You can delete this now. Yay. (Don't forget the __all__ too).

> class SlaveScanner:
> """A manager for a single builder."""
>
> SCAN_INTERVAL = 5
>

Can you please add a comment explaining what this means, what unit it's in,
and hinting at why 5 is a good number for it?

> def startCycle(self):
> """Scan the builder and dispatch to it or deal with failures."""
> self.loop = LoopingCall(self._startCycle)
> self.stopping_deferred = self.loop.start(self.SCAN_INTERVAL)
> return self.stopping_deferred
>
> def _startCycle(self):
> # Same as _startCycle but the next cycle is not scheduled. This
> # is so tests can initiate a single scan.

This comment is obsolete. Also, there's probably a better name than
"_startCycle", since this is pretty much doing the scan. Perhaps 'oneCycle'.
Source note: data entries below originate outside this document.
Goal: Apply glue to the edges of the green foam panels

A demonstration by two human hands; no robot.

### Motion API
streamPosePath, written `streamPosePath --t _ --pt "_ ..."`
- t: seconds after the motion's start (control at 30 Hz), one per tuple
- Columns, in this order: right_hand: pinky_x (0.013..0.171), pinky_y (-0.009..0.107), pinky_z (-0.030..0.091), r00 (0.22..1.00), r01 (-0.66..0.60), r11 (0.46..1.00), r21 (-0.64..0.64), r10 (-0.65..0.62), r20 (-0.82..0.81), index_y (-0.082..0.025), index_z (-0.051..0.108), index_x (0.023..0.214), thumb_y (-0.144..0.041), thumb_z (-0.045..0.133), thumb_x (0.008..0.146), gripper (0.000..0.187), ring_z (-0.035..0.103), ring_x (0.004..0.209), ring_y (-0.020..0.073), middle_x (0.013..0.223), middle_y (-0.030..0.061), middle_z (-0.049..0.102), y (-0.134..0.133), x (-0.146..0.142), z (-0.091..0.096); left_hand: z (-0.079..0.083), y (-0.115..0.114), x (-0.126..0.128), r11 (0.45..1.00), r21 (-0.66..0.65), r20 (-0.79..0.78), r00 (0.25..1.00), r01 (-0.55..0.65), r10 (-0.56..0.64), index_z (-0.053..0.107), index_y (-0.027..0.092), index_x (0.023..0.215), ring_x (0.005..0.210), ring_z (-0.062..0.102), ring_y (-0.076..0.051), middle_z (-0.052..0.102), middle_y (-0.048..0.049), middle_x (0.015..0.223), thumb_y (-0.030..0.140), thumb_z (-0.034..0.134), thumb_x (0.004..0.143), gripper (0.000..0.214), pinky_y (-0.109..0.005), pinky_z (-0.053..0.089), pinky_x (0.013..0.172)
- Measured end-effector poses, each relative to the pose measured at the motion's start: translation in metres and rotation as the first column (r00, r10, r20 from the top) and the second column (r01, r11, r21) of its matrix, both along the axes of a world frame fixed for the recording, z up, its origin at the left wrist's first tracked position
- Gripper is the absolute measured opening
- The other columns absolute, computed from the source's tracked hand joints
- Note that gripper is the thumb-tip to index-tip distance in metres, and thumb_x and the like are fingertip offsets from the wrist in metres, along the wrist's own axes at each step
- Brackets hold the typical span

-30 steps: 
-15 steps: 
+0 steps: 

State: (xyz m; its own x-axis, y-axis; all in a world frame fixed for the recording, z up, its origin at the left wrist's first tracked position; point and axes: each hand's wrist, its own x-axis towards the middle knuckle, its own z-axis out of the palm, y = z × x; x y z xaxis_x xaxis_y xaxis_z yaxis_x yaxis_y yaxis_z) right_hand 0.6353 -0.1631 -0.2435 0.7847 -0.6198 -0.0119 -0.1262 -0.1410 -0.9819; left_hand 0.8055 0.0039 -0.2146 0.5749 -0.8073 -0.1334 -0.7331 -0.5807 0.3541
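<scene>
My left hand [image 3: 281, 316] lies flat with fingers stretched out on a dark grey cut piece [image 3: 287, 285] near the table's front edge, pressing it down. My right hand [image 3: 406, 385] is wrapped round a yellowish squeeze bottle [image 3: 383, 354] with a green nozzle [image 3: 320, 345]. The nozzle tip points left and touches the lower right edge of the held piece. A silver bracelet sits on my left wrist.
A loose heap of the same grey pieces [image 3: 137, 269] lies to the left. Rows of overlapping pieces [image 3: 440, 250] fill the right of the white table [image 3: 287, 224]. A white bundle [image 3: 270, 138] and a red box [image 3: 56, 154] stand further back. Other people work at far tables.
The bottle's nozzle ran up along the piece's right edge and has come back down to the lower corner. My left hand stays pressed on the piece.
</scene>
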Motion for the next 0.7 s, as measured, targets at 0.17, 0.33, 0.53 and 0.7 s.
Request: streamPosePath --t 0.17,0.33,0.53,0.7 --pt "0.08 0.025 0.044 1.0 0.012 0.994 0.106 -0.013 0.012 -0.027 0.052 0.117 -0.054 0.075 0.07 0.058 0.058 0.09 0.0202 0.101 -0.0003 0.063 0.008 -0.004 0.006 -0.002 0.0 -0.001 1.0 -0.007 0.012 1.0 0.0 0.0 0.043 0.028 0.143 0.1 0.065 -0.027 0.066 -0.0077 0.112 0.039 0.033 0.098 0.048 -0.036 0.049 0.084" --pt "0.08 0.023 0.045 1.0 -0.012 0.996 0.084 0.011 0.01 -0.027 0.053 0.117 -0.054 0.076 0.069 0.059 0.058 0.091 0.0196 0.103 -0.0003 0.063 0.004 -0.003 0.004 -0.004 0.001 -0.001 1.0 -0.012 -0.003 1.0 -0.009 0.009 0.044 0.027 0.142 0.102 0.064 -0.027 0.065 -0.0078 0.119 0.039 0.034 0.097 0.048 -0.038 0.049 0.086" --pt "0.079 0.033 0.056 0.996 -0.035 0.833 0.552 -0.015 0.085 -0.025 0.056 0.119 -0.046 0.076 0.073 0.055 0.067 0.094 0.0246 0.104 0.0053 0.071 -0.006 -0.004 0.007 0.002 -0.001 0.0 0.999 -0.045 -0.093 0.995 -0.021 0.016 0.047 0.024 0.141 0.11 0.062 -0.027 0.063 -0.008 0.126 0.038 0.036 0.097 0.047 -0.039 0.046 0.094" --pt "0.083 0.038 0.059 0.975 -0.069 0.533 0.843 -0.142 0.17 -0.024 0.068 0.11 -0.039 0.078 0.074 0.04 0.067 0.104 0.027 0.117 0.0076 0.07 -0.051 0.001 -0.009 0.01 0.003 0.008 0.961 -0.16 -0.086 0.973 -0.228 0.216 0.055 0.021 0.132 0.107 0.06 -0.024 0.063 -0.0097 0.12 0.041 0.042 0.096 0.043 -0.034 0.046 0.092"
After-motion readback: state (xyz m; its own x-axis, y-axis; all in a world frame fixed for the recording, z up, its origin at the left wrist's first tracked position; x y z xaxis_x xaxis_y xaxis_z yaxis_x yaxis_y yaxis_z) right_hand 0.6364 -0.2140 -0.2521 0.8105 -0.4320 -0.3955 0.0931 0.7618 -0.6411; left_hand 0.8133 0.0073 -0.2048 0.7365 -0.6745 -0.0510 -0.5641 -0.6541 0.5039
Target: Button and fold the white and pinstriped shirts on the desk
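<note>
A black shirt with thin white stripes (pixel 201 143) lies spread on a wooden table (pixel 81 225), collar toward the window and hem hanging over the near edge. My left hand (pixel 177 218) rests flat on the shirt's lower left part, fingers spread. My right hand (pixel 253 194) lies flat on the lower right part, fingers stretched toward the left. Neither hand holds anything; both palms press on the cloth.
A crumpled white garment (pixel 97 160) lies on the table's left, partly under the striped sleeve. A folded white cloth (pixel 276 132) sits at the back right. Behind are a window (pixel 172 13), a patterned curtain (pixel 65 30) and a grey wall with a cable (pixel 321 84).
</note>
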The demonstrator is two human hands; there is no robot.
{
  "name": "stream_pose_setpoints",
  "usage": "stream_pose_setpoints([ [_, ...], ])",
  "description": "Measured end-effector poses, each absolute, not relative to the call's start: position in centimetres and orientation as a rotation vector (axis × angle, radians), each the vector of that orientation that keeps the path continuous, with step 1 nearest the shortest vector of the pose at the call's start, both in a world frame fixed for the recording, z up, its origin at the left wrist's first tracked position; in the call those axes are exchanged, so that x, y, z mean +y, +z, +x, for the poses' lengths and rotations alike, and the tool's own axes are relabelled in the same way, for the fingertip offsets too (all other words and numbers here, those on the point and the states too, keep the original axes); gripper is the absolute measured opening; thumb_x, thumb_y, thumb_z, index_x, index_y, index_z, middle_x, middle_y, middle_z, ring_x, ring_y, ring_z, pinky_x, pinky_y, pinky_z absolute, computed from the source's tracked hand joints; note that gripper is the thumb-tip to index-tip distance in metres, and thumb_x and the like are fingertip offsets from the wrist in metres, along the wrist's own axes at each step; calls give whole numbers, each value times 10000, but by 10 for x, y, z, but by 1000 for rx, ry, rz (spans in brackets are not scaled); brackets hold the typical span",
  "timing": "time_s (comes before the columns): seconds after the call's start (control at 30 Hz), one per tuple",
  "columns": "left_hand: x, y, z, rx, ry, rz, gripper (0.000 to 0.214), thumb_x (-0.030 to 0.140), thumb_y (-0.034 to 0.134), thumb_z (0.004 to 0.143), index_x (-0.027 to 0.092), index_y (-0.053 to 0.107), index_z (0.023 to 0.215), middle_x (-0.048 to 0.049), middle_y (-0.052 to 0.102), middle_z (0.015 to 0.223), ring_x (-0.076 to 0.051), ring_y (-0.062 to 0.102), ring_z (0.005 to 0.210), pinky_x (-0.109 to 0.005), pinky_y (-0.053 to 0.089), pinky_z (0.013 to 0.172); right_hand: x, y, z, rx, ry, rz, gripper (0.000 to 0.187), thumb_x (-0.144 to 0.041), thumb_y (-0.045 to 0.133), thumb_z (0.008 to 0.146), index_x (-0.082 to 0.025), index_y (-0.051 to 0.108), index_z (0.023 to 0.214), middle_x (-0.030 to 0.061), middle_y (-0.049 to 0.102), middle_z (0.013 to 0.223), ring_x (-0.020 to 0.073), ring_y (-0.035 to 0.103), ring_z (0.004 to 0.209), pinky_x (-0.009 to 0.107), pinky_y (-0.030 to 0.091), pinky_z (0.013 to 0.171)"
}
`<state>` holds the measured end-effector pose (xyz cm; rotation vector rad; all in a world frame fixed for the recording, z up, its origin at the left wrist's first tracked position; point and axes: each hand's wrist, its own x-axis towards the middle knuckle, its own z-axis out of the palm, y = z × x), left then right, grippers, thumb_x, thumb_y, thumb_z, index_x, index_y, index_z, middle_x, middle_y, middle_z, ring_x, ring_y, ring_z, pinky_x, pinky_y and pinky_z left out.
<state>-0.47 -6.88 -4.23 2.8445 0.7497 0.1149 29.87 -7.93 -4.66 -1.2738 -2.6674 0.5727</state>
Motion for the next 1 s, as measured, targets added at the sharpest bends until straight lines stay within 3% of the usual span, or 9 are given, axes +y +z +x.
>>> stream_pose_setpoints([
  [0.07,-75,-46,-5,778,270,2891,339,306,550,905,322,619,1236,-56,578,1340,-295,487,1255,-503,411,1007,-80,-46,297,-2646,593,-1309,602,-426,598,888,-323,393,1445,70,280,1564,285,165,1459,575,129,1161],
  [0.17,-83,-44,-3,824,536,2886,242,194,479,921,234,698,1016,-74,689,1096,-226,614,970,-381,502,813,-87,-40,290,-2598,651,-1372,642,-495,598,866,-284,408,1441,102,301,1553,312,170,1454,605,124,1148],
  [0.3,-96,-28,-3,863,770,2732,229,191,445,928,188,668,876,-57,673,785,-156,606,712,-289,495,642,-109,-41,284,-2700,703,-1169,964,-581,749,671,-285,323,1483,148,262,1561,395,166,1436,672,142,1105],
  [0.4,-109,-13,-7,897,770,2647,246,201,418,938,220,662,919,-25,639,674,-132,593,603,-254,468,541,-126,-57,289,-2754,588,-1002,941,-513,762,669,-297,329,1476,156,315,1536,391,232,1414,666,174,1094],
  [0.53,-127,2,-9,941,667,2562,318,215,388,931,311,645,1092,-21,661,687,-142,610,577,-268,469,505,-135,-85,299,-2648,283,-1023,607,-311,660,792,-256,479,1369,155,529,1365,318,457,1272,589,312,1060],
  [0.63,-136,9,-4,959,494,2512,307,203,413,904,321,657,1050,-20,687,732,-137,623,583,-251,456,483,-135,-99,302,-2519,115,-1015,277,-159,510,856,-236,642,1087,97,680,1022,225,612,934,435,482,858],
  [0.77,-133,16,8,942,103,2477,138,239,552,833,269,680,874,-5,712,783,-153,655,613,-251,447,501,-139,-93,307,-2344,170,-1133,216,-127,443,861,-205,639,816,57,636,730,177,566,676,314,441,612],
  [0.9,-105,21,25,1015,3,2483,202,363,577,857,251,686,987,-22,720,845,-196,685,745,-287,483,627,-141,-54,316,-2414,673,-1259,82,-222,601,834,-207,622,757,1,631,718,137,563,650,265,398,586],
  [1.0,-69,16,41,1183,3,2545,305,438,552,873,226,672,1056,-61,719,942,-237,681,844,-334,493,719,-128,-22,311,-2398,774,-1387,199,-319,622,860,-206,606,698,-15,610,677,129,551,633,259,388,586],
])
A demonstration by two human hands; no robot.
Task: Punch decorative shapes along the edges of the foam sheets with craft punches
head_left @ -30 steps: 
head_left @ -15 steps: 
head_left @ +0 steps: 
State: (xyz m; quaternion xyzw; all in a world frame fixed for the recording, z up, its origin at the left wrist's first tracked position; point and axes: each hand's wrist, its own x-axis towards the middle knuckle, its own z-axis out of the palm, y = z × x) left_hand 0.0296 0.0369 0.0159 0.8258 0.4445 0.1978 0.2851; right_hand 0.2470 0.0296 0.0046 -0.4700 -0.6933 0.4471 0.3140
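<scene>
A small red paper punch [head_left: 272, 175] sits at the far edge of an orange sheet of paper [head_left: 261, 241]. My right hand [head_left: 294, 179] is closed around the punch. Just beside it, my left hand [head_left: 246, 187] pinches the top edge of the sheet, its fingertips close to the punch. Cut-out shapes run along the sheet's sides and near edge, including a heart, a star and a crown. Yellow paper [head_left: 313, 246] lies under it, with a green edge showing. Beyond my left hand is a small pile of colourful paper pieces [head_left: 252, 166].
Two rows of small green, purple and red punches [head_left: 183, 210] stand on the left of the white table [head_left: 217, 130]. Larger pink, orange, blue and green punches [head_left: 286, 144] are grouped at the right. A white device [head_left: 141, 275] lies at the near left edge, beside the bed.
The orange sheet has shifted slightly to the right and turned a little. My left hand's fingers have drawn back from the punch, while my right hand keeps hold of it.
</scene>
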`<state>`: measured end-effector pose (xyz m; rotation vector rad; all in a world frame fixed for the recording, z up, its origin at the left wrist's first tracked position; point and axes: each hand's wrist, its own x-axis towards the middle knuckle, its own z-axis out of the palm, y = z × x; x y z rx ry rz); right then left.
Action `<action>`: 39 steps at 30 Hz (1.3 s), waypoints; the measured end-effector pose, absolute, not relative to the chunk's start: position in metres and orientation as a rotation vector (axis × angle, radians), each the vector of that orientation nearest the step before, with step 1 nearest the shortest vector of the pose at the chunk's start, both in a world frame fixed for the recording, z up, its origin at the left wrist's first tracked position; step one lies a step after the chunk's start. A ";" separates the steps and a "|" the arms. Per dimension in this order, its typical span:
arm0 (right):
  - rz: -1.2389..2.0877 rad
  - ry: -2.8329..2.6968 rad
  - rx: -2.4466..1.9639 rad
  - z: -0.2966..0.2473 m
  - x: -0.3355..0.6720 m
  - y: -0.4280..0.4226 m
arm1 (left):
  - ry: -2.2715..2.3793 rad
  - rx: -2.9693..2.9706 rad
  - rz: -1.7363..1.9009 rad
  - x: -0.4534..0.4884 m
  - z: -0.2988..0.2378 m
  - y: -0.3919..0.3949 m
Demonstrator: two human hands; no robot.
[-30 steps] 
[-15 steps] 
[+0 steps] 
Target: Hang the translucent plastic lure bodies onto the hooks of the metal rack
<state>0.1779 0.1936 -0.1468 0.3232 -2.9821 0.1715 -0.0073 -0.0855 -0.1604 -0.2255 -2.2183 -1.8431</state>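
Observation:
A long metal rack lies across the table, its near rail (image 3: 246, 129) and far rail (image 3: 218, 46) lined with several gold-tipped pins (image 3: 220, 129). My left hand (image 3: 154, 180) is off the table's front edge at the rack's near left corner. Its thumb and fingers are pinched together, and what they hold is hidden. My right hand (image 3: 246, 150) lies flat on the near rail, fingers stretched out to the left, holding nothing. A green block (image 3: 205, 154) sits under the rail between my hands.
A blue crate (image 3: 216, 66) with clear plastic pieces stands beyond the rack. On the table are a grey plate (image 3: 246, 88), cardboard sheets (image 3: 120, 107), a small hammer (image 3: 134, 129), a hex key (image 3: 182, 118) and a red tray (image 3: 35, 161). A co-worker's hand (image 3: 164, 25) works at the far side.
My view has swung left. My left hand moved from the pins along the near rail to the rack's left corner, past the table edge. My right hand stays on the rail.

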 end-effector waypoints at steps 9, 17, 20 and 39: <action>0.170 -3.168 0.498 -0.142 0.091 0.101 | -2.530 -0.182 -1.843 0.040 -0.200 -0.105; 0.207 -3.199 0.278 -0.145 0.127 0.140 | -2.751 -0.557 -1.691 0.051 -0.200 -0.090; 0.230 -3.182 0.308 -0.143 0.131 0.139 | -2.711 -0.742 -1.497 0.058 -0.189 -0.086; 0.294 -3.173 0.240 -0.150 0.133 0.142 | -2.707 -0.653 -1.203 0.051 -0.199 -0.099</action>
> def _scanFailed(self, failure):
> # Trap known exceptions and print a message without a
> # stack trace in that case, or if we don't know about it,
> # include the trace.
>

This comment is also obsolete. Although the traceback/no-traceback logic is
still here, it's hardly the point of the method.

> # Paranoia.
> transaction.abort()
>

Can you please explain in the comment exactly what you are being paranoid
about?

> error_message = failure.getErrorMessage()
> if failure.check(
> BuildSlaveFailure, CannotBuild, BuildBehaviorMismatch,
> CannotResumeHost, BuildDaemonError):
> self.logger.info("Scanning failed with: %s" % error_message)
> else:
> self.logger.info("Scanning failed with: %s\n%s" %
> (failure.getErrorMessage(), failure.getTraceback()))
>
> builder = get_builder(self.builder_name)
>

Shouldn...

review: Needs Fixing
Revision history for this message
Julian Edwards (julian-edwards) wrote :
Download full text (8.9 KiB)

On Monday 18 October 2010 11:59:57 Jonathan Lange wrote:
> Some quick comments, almost all of which are shallow. This doesn't count as
> a proper code review. Importantly, I haven't rigorously checked that the
> deleted tests have been properly replaced, and I haven't checked a lot of
> the Deferred-transformation work for correctness.
>
> Will respond soon with a review of the new manager & test_manager.

Cheers, I replied inline.

>
> > === modified file 'lib/lp/buildmaster/interfaces/builder.py'
> > --- lib/lp/buildmaster/interfaces/builder.py 2010-09-23 18:17:21 +0000
> > +++ lib/lp/buildmaster/interfaces/builder.py 2010-10-08 17:29:52 +0000
>
> > @@ -154,11 +154,6 @@ class IBuilder(IHasOwner):
> Could you please go through this interface and:
>
> * Make sure that all methods that return Deferreds are documented as
> doing so.
>
> * Possibly, group all of the methods that return Deferreds. I think it
> will make the interface clearer.

I've done both of these are done as you suggest.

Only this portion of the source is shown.